Una noche, después de una relación desahogada, hecha como por obligación, se volvió hacia mí y me dijo:
«No consigues engendrar hijos, no consigues hacer que sienta un auténtico placer… por suerte, menos mal que te las apañas cocinando y limpiando la casa, en caso contrario...»
Estas eran las cosas que, cada vez más, me hacían comprender que no estaba, ni de lejos, dispuesta a renunciar a Pietro.
Con el rostro hundido en la almohada soñaba con Pietro y apretaba con fuerza los dientes para no llorar.
Filippo no estaba nunca: ausente en los momentos de alegría y en los momentos de dolor más profundo.
Ausente, no por paparruchas, es verdad, sino por trabajo.
¡Yo sirvo a la gente!
Su trabajo de guarda jurado le hacía sentirse un escalón por encima de los demás.
Para mí ya era tarde, demasiado tarde para renunciar, para desatar lazos ya apretados, para renunciar, para prescindir de Pietro.
Comencé por dolor,
por dolor en el amor,
por amor del dolor,
ahora ya no lo sé.
Escribí amor
y no me di cuenta
más que después de muchas líneas,
cuando el dolor se calmó
cansado y afligido
sobre la palma tensa del corazón.
Y amé.
Sin remordimientos ni reservas,
segura,
en la oscuridad,
de encontrar el dolor,
sólo el dolor.
La cena de gala
Giovanni Percalli, el nuevo administrador de la sociedad que gestionaba la cadena de supermercados donde trabajaba, había decidido ofrecer una cena a todos los trabajadores para darse a conocer y para festejar este nuevo objetivo.

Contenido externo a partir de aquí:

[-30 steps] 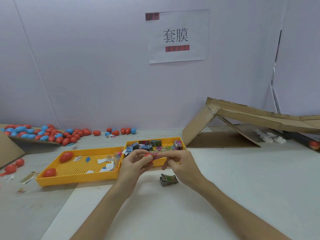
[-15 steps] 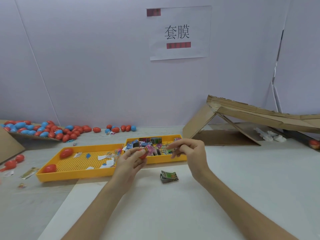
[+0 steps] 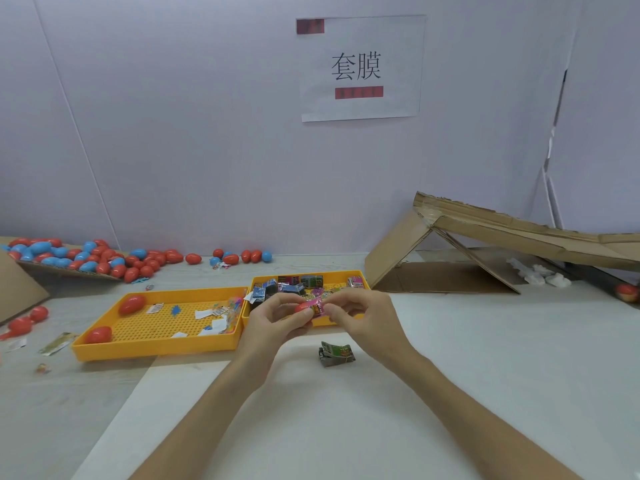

«Yo no pienso, ni por asomo, ponerme de punta en blanco por un tipo que con dinero ha comprado un cargo en una sociedad...»
«¡Pero, Filippo! Estarán todos, hazlo por mí, ¿qué papel haré?»
«¿Papel? ¿Qué papel harás? ¡Tú trabajas en ese supermercado, puede que tú estés obligada a hacer todo lo que te pidan!»
«¿Y si fuese yo la que quiere ir?»
«Escucha, Misia, yo no tengo ganas de ir y además mañana debo cubrir a un compañero, hago doble turno, si realmente quieres ir puedes hacerlo perfectamente sola».
Conversación acabada.
Televisión encendida.
Fin.
Tragándome lágrimas de rabia y de desilusión me metí en un baño de agua caliente.